Despite rapid progress in the recent past, current speech recognition systems still require labeled training data which limits this technology to a small fraction of the languages spoken around the globe. This paper describes wav2vec-U, short for wav2vec Unsupervised, a method to train speech recognition models without any labeled data. We leverage self-supervised speech representations to segment unlabeled audio and learn a mapping from these representations to phonemes via adversarial training. The right representations are key to the success of our method. Compared to the best previous unsupervised work, wav2vec-U reduces the phoneme error rate on the TIMIT benchmark from 26.1 to 11.3. On the larger English Librispeech benchmark, wav2vec-U achieves a word error rate of 5.9 on test-other, rivaling some of the best published systems trained on 960 hours of labeled data from only two years ago. We also experiment on nine other languages, including low-resource languages such as Kyrgyz, Swahili and Tatar.

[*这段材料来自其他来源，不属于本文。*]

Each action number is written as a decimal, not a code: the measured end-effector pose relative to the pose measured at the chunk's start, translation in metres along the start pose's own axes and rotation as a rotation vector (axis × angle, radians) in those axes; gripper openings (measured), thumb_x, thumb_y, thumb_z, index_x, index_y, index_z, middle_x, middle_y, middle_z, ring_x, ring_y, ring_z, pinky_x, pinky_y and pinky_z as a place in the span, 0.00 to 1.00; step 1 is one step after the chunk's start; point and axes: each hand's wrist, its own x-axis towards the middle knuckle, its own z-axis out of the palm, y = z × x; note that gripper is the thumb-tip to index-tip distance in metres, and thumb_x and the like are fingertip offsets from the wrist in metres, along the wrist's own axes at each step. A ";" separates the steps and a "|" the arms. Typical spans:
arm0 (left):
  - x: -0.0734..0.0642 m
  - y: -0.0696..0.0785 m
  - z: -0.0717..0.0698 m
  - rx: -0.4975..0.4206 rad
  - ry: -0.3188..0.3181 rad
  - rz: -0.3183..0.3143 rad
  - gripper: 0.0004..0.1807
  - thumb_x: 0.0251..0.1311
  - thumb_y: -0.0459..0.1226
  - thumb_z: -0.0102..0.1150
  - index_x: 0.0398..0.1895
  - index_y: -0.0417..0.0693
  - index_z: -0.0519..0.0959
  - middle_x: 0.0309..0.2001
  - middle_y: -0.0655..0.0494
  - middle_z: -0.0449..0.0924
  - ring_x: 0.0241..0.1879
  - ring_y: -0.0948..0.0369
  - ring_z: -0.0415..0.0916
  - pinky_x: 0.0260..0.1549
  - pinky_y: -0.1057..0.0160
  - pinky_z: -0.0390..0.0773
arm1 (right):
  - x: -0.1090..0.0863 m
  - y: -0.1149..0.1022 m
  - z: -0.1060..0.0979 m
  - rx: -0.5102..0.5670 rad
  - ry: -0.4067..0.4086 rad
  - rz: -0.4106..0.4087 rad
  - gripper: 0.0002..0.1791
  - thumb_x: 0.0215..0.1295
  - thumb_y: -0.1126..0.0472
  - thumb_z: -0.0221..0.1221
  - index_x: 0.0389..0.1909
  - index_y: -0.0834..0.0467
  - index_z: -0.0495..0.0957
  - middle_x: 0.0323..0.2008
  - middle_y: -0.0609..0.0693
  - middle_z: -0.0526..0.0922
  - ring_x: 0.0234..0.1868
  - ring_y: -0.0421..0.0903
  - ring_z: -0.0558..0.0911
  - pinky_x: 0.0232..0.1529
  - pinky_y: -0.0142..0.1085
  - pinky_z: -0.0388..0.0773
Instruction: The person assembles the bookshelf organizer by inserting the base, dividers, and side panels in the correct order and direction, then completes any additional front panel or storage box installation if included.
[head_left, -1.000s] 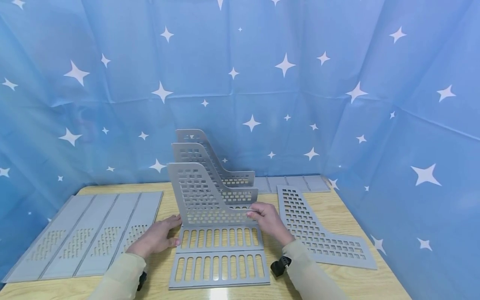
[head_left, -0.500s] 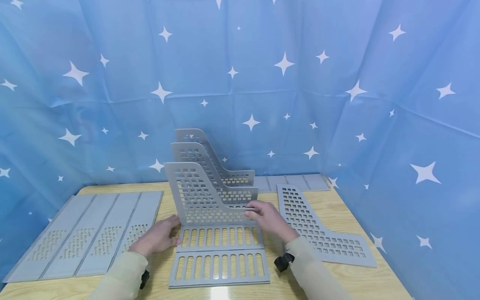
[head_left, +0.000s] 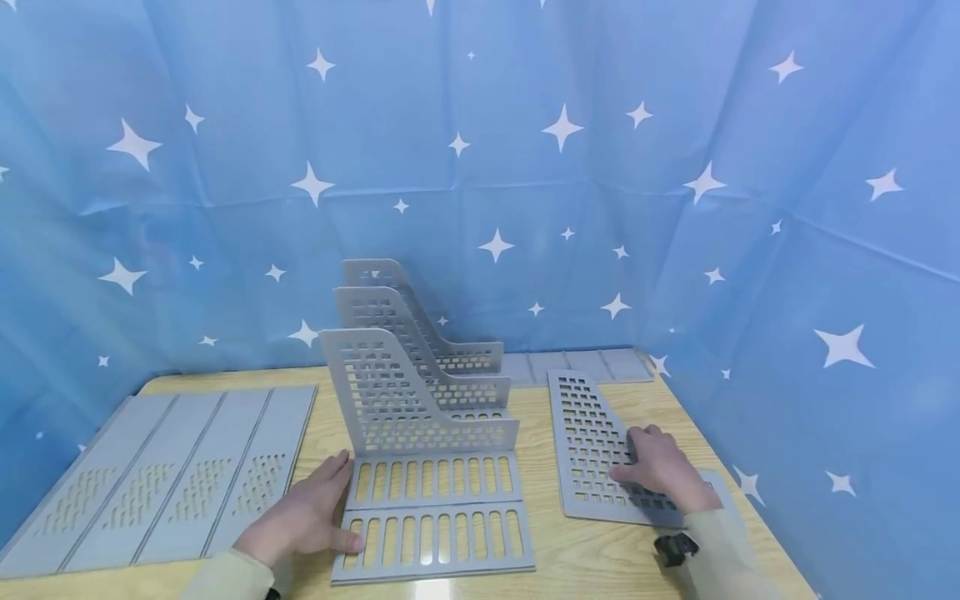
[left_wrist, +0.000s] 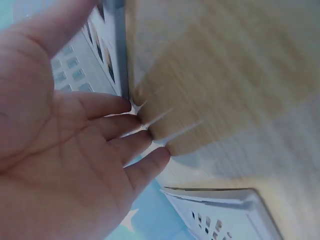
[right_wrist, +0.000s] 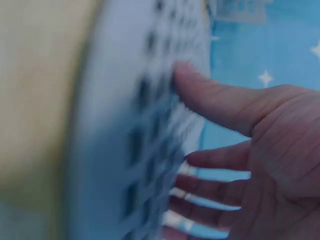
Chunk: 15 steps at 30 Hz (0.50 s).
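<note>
A grey slotted base panel (head_left: 435, 533) lies at the table's middle, with grey perforated L-shaped dividers (head_left: 386, 400) standing on it one behind another. My left hand (head_left: 303, 508) lies beside the base's left edge, fingers extended toward the nearest divider's lower corner and thumb over the slotted part. In the left wrist view its fingertips (left_wrist: 162, 152) reach the tabletop. Over a flat perforated L-shaped divider (head_left: 588, 450) at the right is my right hand (head_left: 663, 468). Its thumb lies at the holes, while the extended fingers reach the far edge; contact is blurred in the right wrist view.
Grey folded panels (head_left: 172, 475) with small slots lie flat on the left of the wooden table (head_left: 585, 558). Another grey panel strip (head_left: 577, 367) lies along the back edge. A blue star-patterned curtain (head_left: 480, 150) hangs behind and to the right.
My right hand has let go of the nearest standing divider and moved right to the flat divider. My left hand has shifted slightly, its thumb now lower over the base.
</note>
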 end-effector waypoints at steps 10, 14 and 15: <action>0.002 0.008 0.009 0.070 0.076 -0.028 0.69 0.38 0.57 0.81 0.79 0.30 0.56 0.77 0.26 0.52 0.76 0.29 0.51 0.70 0.29 0.56 | 0.009 0.015 -0.001 0.040 0.023 0.015 0.35 0.55 0.56 0.77 0.52 0.76 0.73 0.37 0.61 0.78 0.35 0.55 0.76 0.37 0.51 0.77; 0.008 0.009 0.012 0.138 0.134 -0.038 0.58 0.47 0.54 0.79 0.76 0.32 0.62 0.73 0.26 0.60 0.71 0.29 0.60 0.66 0.30 0.64 | 0.017 0.019 -0.003 0.141 -0.036 0.075 0.28 0.55 0.57 0.77 0.44 0.70 0.74 0.33 0.56 0.79 0.33 0.51 0.76 0.34 0.45 0.75; 0.010 0.009 0.012 0.160 0.152 -0.038 0.57 0.48 0.54 0.78 0.75 0.32 0.64 0.72 0.27 0.63 0.69 0.30 0.64 0.64 0.31 0.67 | 0.019 0.020 -0.005 0.173 -0.045 0.086 0.26 0.55 0.58 0.77 0.43 0.69 0.74 0.33 0.55 0.79 0.32 0.50 0.77 0.34 0.44 0.75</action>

翻译：尽管最近取得了迅速的进展,但目前的语音识别系统仍需要贴上标签的培训数据,将这一技术限制在全球使用的语言中的一小部分。本文描述了 wav2vec-U, 短于 wav2vec-U, 短于 wav2vec unguarded, 这是在没有任何标签数据的情况下培训语音识别模型的一种方法。我们利用自我监督的语音表达方式将无标签的音频部分与通过对抗性培训从这些表达方式到电话的绘图相匹配。正确的表达方式是我们方法成功的关键。与以往的最佳未经监督的工作相比, wav2vec-U 将TIMIT基准上的电话错误率从26.1降至11.3 。在更大的英文Librispeech基准上, wav2vec-U在测试其他基准上达到5.9的字差率, 与两年前仅受过960小时标签数据培训的一些最佳公布系统相比。我们还试验了其他九种语言, 包括吉尔吉斯语、斯瓦希里语和鞑语。

0

相关内容

无监督

纽约大学最新《语音识别Speech Recognition》2020课程，不可错过！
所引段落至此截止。